• _DIRECTIONS FOR THIS TASK_
Every line in the data below has to be repeated exactly; no picture belongs in the result.
-------- PROVIDED MATERIAL --------
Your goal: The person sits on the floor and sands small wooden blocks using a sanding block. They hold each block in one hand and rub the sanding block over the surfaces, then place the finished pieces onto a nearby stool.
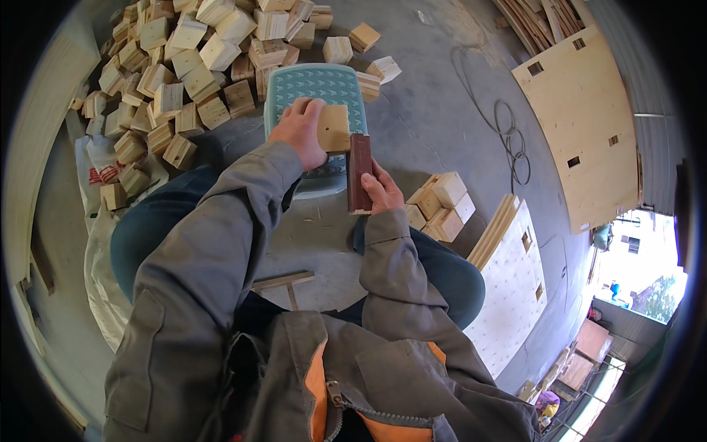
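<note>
In the head view, your left hand (300, 136) has its fingers closed on a pale tan, square-edged wooden block (335, 130) above the textured teal stool (317, 76), while your right hand (383, 193) grips a long, dark reddish-brown bar (359, 177) beside the block's right edge.

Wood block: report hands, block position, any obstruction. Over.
Left hand gripping wood block. Right hand gripping reddish-brown bar at block's right edge. Block above teal stool. No obstruction visible between block and bar.
</note>
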Action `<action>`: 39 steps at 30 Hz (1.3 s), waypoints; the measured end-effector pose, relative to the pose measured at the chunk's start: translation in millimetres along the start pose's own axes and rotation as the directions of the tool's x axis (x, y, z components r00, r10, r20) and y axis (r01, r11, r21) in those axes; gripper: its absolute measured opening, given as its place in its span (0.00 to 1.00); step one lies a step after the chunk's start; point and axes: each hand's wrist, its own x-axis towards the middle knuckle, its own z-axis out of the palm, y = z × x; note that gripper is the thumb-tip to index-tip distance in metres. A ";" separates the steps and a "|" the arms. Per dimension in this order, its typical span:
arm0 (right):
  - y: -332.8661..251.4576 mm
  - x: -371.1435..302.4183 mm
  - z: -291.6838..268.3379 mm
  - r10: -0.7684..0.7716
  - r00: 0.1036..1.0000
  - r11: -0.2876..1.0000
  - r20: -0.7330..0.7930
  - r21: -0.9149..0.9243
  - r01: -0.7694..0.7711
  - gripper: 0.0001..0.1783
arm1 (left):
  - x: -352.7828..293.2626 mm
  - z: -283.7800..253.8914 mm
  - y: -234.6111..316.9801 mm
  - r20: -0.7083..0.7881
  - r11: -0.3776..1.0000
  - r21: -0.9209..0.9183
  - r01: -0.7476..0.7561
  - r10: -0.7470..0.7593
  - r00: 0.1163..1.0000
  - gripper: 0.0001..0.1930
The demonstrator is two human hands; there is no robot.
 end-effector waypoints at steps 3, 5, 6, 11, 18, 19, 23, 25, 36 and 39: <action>-2.7 7.8 2.3 -0.004 1.000 1.000 0.006 0.017 0.004 0.32 | -0.1 -0.9 0.0 0.008 1.000 -0.016 0.000 0.000 1.000 0.44; -5.4 29.8 5.0 -0.028 0.999 0.998 0.022 -0.047 0.029 0.31 | -0.2 -0.1 -1.9 -0.008 1.000 -0.029 -0.001 0.001 1.000 0.44; -7.8 43.3 7.3 -0.032 0.999 0.998 0.040 -0.058 0.035 0.31 | -0.4 1.3 -3.5 -0.011 0.999 -0.038 -0.009 0.009 1.000 0.45; -44.4 115.3 31.5 -0.094 0.987 0.947 0.132 -0.293 0.129 0.30 | -0.1 1.5 2.0 -0.012 0.999 -0.050 0.021 -0.021 1.000 0.49; -67.5 149.2 56.5 -0.134 0.974 0.872 0.181 -0.446 0.203 0.31 | -0.6 -0.1 0.8 0.015 0.999 -0.022 0.026 -0.026 1.000 0.52; -68.7 135.1 61.9 -0.176 0.970 0.848 0.166 -0.476 0.235 0.31 | -0.9 -1.3 0.6 0.015 0.999 -0.017 0.037 -0.037 0.999 0.52; -48.3 95.1 40.1 -0.359 0.918 0.660 0.168 -0.650 0.377 0.35 | 1.3 0.4 2.5 -0.005 1.000 -0.018 0.017 -0.017 1.000 0.51; -38.1 56.6 35.5 -0.454 0.867 0.461 0.206 -0.778 0.426 0.36 | 0.8 -0.3 1.9 -0.001 0.999 -0.024 0.042 -0.042 0.999 0.51; -24.0 -3.7 52.7 -0.636 0.710 -0.038 0.302 -0.931 0.362 0.33 | 0.6 1.3 -3.0 -0.007 0.996 -0.084 0.004 -0.005 1.000 0.49; -34.8 52.5 70.7 -0.637 0.717 -0.041 0.284 -0.941 0.337 0.32 | 0.4 7.6 -7.8 -0.044 0.997 -0.076 -0.004 0.001 0.999 0.48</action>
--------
• _ANSWER SECTION_
Your goal: The person sits on the floor and sands small wooden blocks using a sanding block. They hold each block in one hand and rub the sanding block over the surfaces, then place the finished pieces onto a nearby stool.
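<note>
In the head view, your left hand (300, 136) has its fingers closed on a pale tan, square-edged wooden block (335, 130) above the textured teal stool (317, 76), while your right hand (383, 193) grips a long, dark reddish-brown bar (359, 177) beside the block's right edge.

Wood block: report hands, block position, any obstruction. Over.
Left hand gripping wood block. Right hand gripping reddish-brown bar at block's right edge. Block above teal stool. No obstruction visible between block and bar.
</note>
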Action `<action>`: 39 steps at 30 Hz (1.3 s), waypoints; the measured end-effector pose, relative to the pose measured at the chunk's start: translation in millimetres along the start pose's own axes and rotation as the directions of the tool's x axis (x, y, z components r00, r10, r20) and y axis (r01, r11, r21) in those axes; gripper: its absolute measured opening, given as its place in its span (0.00 to 1.00); step one lies a step after the chunk's start; point and axes: each hand's wrist, its own x-axis towards the middle knuckle, its own z-axis out of the palm, y = z × x; note that gripper is the thumb-tip to index-tip distance in metres. A ";" separates the steps and a "|" the arms. Per dimension in this order, its typical span:
arm0 (right):
  - y: -332.8661..251.4576 mm
  - x: -371.1435..302.4183 mm
  - z: -291.6838..268.3379 mm
  - r10: -0.7684..0.7716
  - r00: 0.1036..1.0000
  - r11: -0.2876..1.0000
  - r20: -0.7330..0.7930
  - r21: -0.9149..0.9243
  - r01: -0.7694..0.7711
  - gripper: 0.0001..0.1783
arm1 (left):
  - x: -352.7828..293.2626 mm
  - z: -283.7800..253.8914 mm
  - y: -234.6111..316.9801 mm
  - r20: -0.7083..0.7881
  - r11: -0.3776..1.0000
  - r21: -0.9209..0.9183
  - r01: -0.7476..0.7561
  - r10: -0.7470..0.7593
  - r00: 0.1163..1.0000
  - gripper: 0.0001..0.1930
The demonstrator is two human hands; there is no robot.
 end-effector waypoints at steps 3, 5, 6, 11, 18, 19, 23, 25, 36 and 39: <action>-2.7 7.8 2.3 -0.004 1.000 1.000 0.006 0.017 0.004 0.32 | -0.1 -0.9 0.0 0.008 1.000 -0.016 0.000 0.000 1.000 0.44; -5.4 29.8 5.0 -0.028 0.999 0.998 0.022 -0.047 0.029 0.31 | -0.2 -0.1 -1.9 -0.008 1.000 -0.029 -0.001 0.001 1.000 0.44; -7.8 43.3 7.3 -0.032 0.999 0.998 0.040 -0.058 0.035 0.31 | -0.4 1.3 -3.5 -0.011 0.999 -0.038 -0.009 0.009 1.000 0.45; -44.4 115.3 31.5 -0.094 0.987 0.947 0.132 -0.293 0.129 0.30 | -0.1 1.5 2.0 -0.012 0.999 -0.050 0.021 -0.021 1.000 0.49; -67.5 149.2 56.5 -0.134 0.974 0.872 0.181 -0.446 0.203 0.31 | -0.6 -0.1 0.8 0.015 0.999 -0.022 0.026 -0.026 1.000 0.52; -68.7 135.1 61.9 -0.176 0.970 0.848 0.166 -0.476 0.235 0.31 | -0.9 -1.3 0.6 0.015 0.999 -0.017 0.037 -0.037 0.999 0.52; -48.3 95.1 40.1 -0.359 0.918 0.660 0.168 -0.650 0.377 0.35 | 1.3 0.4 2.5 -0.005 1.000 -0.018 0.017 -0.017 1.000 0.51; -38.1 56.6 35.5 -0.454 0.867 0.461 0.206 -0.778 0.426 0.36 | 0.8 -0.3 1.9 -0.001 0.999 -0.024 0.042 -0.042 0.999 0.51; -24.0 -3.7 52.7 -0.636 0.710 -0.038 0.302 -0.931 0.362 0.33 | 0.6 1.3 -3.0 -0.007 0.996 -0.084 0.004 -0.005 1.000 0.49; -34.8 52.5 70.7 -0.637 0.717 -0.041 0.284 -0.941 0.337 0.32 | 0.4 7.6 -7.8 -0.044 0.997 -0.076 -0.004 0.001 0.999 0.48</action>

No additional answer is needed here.